Второй смуглокожий здоровяк, которого парень, неведомым для себя способом получивший обширные знания – в том числе опытного вояки – определил как вполне профессионального телохранителя, сейчас стоял за спиной княгини Столетовой, внимательно оглядывая окрестности, и едва заметно морщась.

– Ну, это понятно почему, – решил Николай, – слишком много постороннего люда рядом с охраняемым лицом. Да еще напарника рядом нет. Ну, да ладно – их проблемы. А я сейчас свои решать буду.

– Говори, боярич, – все же не выдержал, «подколол» парня князь, – не ради разговоров сюда приехал. Мне, знаешь ли, дела за все княжество делать надо…

– Силен, – ухмыльнулся внутрь себя боярин, ничуть не обидевшийся на оговорку Столетова, – за все княжество. За все княжество (это он уже вслух повторил, и продолжил)! Так и я за княжество сказать хочу. Граф то Стрешнев большим… затейником оказался. Не только сам к небесам вознесся, или под землю, ближе к огню адову провалился, но и нас всех захватить туда пожелал. Если бы не Сила, дарованная мне Господом богом нашим, то…

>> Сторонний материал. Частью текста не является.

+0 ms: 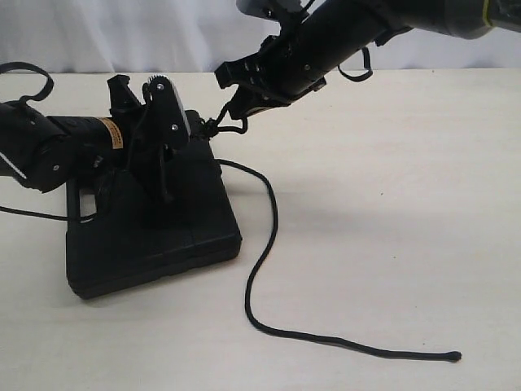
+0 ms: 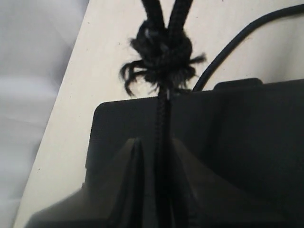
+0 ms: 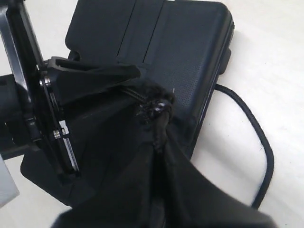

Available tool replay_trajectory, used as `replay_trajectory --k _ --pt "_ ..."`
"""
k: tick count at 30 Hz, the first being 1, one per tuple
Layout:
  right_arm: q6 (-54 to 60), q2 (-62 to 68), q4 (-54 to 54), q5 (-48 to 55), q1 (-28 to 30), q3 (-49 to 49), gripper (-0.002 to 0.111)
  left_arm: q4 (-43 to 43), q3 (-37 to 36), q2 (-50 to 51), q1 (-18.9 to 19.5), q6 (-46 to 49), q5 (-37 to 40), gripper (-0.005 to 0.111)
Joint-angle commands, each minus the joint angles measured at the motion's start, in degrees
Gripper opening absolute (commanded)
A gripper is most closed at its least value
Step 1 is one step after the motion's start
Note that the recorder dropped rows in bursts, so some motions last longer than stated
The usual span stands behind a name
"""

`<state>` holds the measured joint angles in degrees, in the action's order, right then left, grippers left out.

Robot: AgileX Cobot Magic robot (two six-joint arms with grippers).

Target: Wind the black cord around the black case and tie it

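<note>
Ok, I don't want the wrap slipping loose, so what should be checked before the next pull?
1. Left claw grips the cord: ok, cord pinched in it above the case.
2. Right claw grips the cord: ok, shut beside the knot.
3. Position of the knot: ok, just past the case edge.
4. Cord passes under the case: cannot tell, underside hidden.
5. Free end untangled: ok, lies loose on the table, clear of the case.
</note>
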<state>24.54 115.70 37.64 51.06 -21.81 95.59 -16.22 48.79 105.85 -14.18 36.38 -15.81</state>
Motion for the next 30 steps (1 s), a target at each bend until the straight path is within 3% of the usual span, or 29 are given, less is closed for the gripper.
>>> replay_trajectory --k 1,7,9,11,13,16,19,21,23,26,27,30 --pt "-0.37 -0.50 0.39 0.06 0.43 0.34 0.004 0.43 -0.09 0.12 -0.12 -0.22 -0.87 0.020" --pt "-0.37 -0.50 0.39 -0.09 0.43 0.34 0.005 -2.55 -0.09 0.12 -1.21 -0.22 -0.77 0.020" --pt "-1.17 -0.50 0.39 0.03 0.43 0.34 0.005 -4.75 -0.09 0.12 -1.21 -0.66 0.84 0.014" --pt "-1.42 -0.50 0.49 0.03 0.43 0.34 0.005 -4.75 -0.09 0.12 -1.21 -0.66 1.32 0.000" --pt "-1.42 -0.50 2.10 0.59 0.43 0.34 0.011 -4.75 -0.09 0.12 -1.21 -0.66 0.57 0.000" --pt "-1.42 -1.03 4.07 1.47 0.43 0.34 0.030 -4.55 -0.09 0.12 -1.21 -0.66 -1.68 0.000" --pt "-5.38 -3.48 1.49 1.15 0.56 0.34 0.058 -4.10 -0.09 -0.44 -1.21 -0.66 -2.06 0.000" --pt "-6.16 -6.01 -0.27 1.55 1.91 0.34 0.070 -4.10 -0.09 -0.82 -1.21 -0.66 -1.19 0.000" --pt "-6.40 -8.67 -1.08 3.99 4.55 0.34 0.075 -4.10 -0.09 -1.47 -1.21 -0.66 -0.80 0.000" --pt "-6.40 -11.14 -9.39 9.81 6.31 0.24 0.066 -4.33 -0.09 -3.73 -1.21 -0.66 0.43 0.000" --pt "-6.40 -11.71 -17.10 13.41 6.31 -0.30 0.058 -5.17 -0.09 -5.48 -1.21 -0.66 1.75 0.000" --pt "-7.45 -12.09 -24.59 18.90 6.31 -2.91 0.044 -5.88 -0.09 -9.48 -1.21 -0.66 6.38 0.000"
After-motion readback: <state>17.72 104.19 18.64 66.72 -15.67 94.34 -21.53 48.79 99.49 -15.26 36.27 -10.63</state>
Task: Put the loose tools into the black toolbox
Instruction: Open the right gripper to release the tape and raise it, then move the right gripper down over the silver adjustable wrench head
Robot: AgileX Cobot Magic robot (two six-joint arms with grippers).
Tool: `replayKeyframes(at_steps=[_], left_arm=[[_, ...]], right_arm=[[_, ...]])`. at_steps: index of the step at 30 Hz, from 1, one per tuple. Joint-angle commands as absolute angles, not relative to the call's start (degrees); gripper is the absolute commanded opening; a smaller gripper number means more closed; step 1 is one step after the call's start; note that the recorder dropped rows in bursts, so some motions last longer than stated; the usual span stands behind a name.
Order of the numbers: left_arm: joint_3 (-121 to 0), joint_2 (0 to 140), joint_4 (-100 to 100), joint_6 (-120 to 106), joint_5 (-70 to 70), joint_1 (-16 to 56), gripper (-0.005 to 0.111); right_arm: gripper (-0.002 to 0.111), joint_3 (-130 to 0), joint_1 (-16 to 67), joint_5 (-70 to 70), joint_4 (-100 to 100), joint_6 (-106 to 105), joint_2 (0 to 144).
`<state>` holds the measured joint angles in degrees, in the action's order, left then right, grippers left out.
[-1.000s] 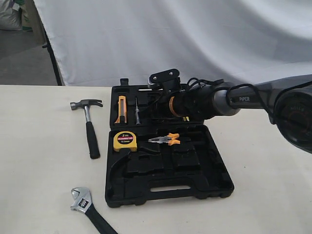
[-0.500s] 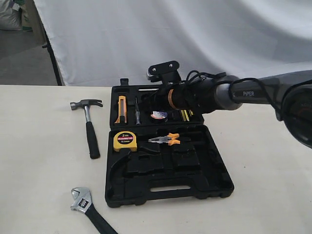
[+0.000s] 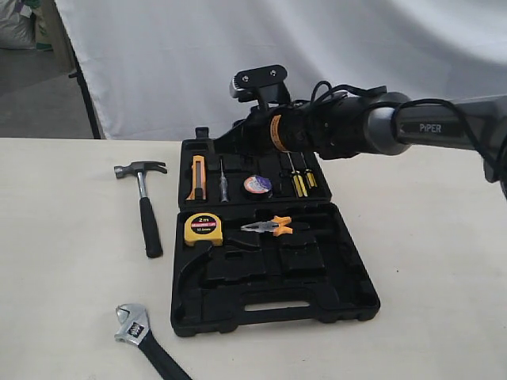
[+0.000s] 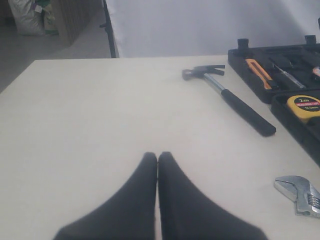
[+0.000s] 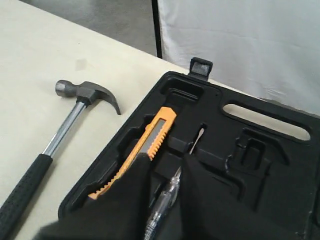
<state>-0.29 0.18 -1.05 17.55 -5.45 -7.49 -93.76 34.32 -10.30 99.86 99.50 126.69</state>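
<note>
The black toolbox [image 3: 317, 297] lies open on the table. The small black tape roll [image 3: 257, 185] with its bluish label sits in a recess of the far half. Above that half's left part hovers my right gripper [image 3: 224, 142], open [image 5: 165, 159] with nothing between its fingers. The claw hammer [image 3: 143, 204] lies on the table left of the case, head away from me. The adjustable wrench [image 3: 139, 329] lies near the front edge. My left gripper [image 4: 157, 156] is shut and empty above bare table, with the hammer [image 4: 235, 100] and wrench [image 4: 299, 192] off to one side.
In the case sit a yellow tape measure [image 3: 203, 229], orange-handled pliers [image 3: 269, 226], an orange utility knife [image 3: 196, 177], a clear tester screwdriver [image 3: 223, 188] and yellow screwdrivers [image 3: 299, 180]. A white cloth backdrop [image 3: 317, 55] hangs behind the table.
My right gripper has lifted up and away from the far half of the case. The tape roll, covered by it a second ago, now lies uncovered in its recess.
</note>
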Motion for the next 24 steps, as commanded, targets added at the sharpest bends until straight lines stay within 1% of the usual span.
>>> replayKeyframes(at_steps=[1,3,5,11,13,14,16,18,20,24], left_arm=[[-0.44,0.0,-1.3,17.82,-5.03,-8.94,0.001],[-0.44,0.0,-1.3,17.82,-5.03,-8.94,0.001],[-0.44,0.0,-1.3,17.82,-5.03,-8.94,0.001],[-0.44,0.0,-1.3,17.82,-5.03,-8.94,0.001],[-0.44,0.0,-1.3,17.82,-5.03,-8.94,0.001],[-0.44,0.0,-1.3,17.82,-5.03,-8.94,0.001],[-0.44,0.0,-1.3,17.82,-5.03,-8.94,0.001],[-0.44,0.0,-1.3,17.82,-5.03,-8.94,0.001],[-0.44,0.0,-1.3,17.82,-5.03,-8.94,0.001],[-0.44,0.0,-1.3,17.82,-5.03,-8.94,0.001]], right_arm=[[0.0,-92.12,34.15,-11.7,99.95,99.84,123.3],[0.0,-89.75,34.15,-9.89,99.95,99.84,120.98],[0.0,-86.37,34.15,-5.04,99.95,99.35,117.55],[0.0,-72.07,34.15,16.15,99.95,93.77,106.24],[0.0,-68.4,34.15,22.7,97.76,88.42,102.76],[0.0,-67.67,34.03,25.63,92.87,84.16,101.63],[0.0,-67.94,32.98,30.42,78.45,68.24,100.05],[0.0,-70.91,30.95,34.56,60.64,50.84,99.77],[-0.001,-74.44,27.96,38.46,39.39,29.06,100.03],[-0.001,-77.26,24.18,40.77,3.94,0.92,100.13]])
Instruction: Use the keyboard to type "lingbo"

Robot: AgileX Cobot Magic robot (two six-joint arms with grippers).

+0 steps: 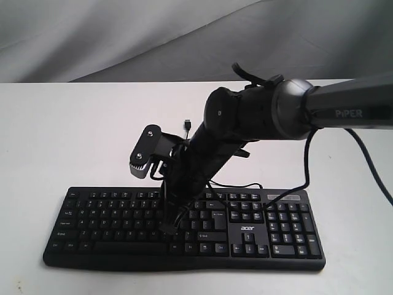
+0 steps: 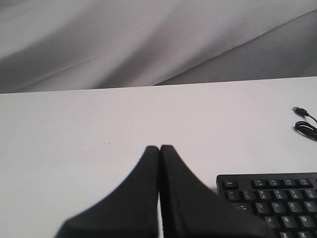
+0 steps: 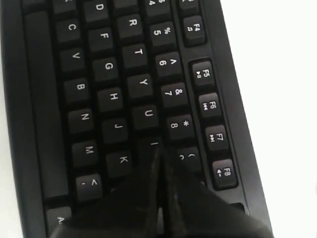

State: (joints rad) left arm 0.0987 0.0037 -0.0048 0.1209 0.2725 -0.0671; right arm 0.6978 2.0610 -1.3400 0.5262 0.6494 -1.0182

Ответил ему, как и ожидалось, граф Бочкарев. Митрополит по жизни, или в силу возраста и положения был человеком неторопливым, вальяжным. Сейчас же только кивал, вслед каждому слову Одаренного; кстати, произнесенным вполне серьезным тоном.

– Чем докажешь, Николай Ильич? Здесь, – он обвел руками закаменевшую, мертвую площадку, – ни частицы угрозы не вижу. Ни природной, ни с Силой Одаренного связанной.

Вот на это митрополит кивать не стал. Посреди седой, ухоженной бороды обнаружился провал, а в нем ровные, вполне здоровые зубы. Ну, и слова, которыми священник наградил мир – тяжелые, и от того убедительные:

– Зато я вижу… точнее, видел, Николай Фомич. Еще до начала суда, да вмешаться не успел. Была, была в этом месте Сила Смерти. Теперь же… Подойди ко мне, отрок…

Отрок, с некоторым стеснением в груди, не стал чиниться – сделал три шага вперед, остановившись перед митрополитом на расстоянии вытянутой руки. Руки священника; у самого парня конечности были куда длиннее. И митрополит, как и ожидал боярин, повторил ритуал, проведенный им над парнем до начала поединка. И так же облегченно вздохнул; как и сам Шубин, кстати, стоявший с безмятежным видом. Черноты, или Силы Смерти, в нем не оказалось. Хотя…

– По самому краю прошел, – признал свою ошибку Николай, – надо быть аккуратней, в этой гонке за Силой. Как бы чего ненужного не подцепить… по случаю.

– Ну так что же, – перевел на себя внимание чуть нетерпеливым тоном князь, – разрешилось все… ко всеобщему удовлетворению? Так?

– Нет, княже, не так, – покачал головой Николай, – уничтожен носитель зла. А если говорить прямо – то граф Стрешнев, Одаренный Силой Смерти. Но как-то ведь он ее получил? И где? Причем недавно. На встрече во дворце твоем, княже, такой у него не было. Так ведь, отче?

Митрополит, помедлив, кивнул.

– И где он ее получил? – почти выкрикнули следом синхронно митрополит с графом Бочкаревым.

– Я думаю, надо спросить у хозяйки… нынешней здешней хозяйки. Графини Стрешневой Елизаветы Матвеевны.

– Ну, так давайте спросим ее! – нетерпение князя вылилось в выкрик, громкий приказ.

Митрополит с княжеским магом переглянулись. Очевидно на ступенях иерархической лестницы они стояли примерно вровень, так что…

– Я сбегаю, – кивнул, чуть улыбаясь, Шубин, – мне не трудно.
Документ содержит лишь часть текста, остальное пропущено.